Every entry below is to be retyped exactly as it stands.
━━━━━ Data for this task
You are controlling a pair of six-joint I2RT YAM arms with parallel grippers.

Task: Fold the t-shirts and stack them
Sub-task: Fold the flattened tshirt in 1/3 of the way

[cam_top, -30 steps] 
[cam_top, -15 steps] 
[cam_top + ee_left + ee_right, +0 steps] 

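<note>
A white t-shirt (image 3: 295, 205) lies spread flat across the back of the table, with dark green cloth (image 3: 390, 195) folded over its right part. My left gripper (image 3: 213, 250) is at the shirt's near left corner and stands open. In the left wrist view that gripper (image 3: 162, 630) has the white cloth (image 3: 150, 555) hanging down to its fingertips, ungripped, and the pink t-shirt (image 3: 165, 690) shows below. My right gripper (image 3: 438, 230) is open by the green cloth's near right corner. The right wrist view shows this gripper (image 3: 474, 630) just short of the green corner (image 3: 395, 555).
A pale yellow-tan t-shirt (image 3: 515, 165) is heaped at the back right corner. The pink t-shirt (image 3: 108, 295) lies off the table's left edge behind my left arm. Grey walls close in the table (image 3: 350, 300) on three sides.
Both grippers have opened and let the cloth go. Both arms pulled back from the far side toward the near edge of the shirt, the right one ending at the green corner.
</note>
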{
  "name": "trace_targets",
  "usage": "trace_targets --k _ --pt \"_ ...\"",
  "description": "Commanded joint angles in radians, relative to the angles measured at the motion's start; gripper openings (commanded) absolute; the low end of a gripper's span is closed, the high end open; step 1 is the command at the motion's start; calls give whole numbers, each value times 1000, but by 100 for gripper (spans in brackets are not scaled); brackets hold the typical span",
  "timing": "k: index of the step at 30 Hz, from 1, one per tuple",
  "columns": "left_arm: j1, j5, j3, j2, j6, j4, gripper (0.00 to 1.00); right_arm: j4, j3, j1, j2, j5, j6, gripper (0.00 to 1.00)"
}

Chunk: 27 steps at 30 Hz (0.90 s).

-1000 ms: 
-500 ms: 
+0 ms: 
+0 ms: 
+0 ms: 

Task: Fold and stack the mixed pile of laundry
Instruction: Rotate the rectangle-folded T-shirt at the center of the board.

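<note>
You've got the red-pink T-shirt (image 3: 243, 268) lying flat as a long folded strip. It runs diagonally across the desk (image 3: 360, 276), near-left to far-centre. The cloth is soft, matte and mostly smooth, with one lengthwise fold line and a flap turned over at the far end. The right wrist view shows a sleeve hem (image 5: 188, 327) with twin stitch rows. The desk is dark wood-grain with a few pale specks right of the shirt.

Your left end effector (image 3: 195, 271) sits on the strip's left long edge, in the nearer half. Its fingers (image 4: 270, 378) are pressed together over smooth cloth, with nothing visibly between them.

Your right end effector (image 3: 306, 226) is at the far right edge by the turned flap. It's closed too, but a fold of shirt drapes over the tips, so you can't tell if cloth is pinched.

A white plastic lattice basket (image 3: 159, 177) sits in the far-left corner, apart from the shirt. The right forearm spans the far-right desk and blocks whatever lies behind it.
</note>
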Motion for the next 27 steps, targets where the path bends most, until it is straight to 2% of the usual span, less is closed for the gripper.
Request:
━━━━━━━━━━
→ The completed task
You are controlling a pair of six-joint I2RT YAM arms with parallel grippers.

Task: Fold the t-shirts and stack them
Sub-task: Fold the flattened tshirt in 1/3 of the way

[cam_top, -30 steps] 
[cam_top, -15 steps] 
[cam_top + ee_left + ee_right, +0 steps] 

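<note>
A white t-shirt (image 3: 295, 205) lies spread flat across the back of the table, with dark green cloth (image 3: 390, 195) folded over its right part. My left gripper (image 3: 213, 250) is at the shirt's near left corner and stands open. In the left wrist view that gripper (image 3: 162, 630) has the white cloth (image 3: 150, 555) hanging down to its fingertips, ungripped, and the pink t-shirt (image 3: 165, 690) shows below. My right gripper (image 3: 438, 230) is open by the green cloth's near right corner. The right wrist view shows this gripper (image 3: 474, 630) just short of the green corner (image 3: 395, 555).
A pale yellow-tan t-shirt (image 3: 515, 165) is heaped at the back right corner. The pink t-shirt (image 3: 108, 295) lies off the table's left edge behind my left arm. Grey walls close in the table (image 3: 350, 300) on three sides.
Both grippers have opened and let the cloth go. Both arms pulled back from the far side toward the near edge of the shirt, the right one ending at the green corner.
</note>
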{
  "name": "trace_targets",
  "usage": "trace_targets --k _ --pt \"_ ...\"",
  "description": "Commanded joint angles in radians, relative to the angles measured at the motion's start; gripper openings (commanded) absolute; the low end of a gripper's span is closed, the high end open; step 1 is the command at the motion's start; calls give whole numbers, each value times 1000, but by 100 for gripper (spans in brackets are not scaled); brackets hold the typical span",
  "timing": "k: index of the step at 30 Hz, from 1, one per tuple",
  "columns": "left_arm: j1, j5, j3, j2, j6, j4, gripper (0.00 to 1.00); right_arm: j4, j3, j1, j2, j5, j6, gripper (0.00 to 1.00)"
}

Chunk: 27 steps at 30 Hz (0.90 s).

-1000 ms: 
-500 ms: 
+0 ms: 
+0 ms: 
+0 ms: 

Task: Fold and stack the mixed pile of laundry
Instruction: Rotate the rectangle-folded T-shirt at the center of the board.

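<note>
You've got the red-pink T-shirt (image 3: 243, 268) lying flat as a long folded strip. It runs diagonally across the desk (image 3: 360, 276), near-left to far-centre. The cloth is soft, matte and mostly smooth, with one lengthwise fold line and a flap turned over at the far end. The right wrist view shows a sleeve hem (image 5: 188, 327) with twin stitch rows. The desk is dark wood-grain with a few pale specks right of the shirt.

Your left end effector (image 3: 195, 271) sits on the strip's left long edge, in the nearer half. Its fingers (image 4: 270, 378) are pressed together over smooth cloth, with nothing visibly between them.

Your right end effector (image 3: 306, 226) is at the far right edge by the turned flap. It's closed too, but a fold of shirt drapes over the tips, so you can't tell if cloth is pinched.

A white plastic lattice basket (image 3: 159, 177) sits in the far-left corner, apart from the shirt. The right forearm spans the far-right desk and blocks whatever lies behind it.
</note>
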Motion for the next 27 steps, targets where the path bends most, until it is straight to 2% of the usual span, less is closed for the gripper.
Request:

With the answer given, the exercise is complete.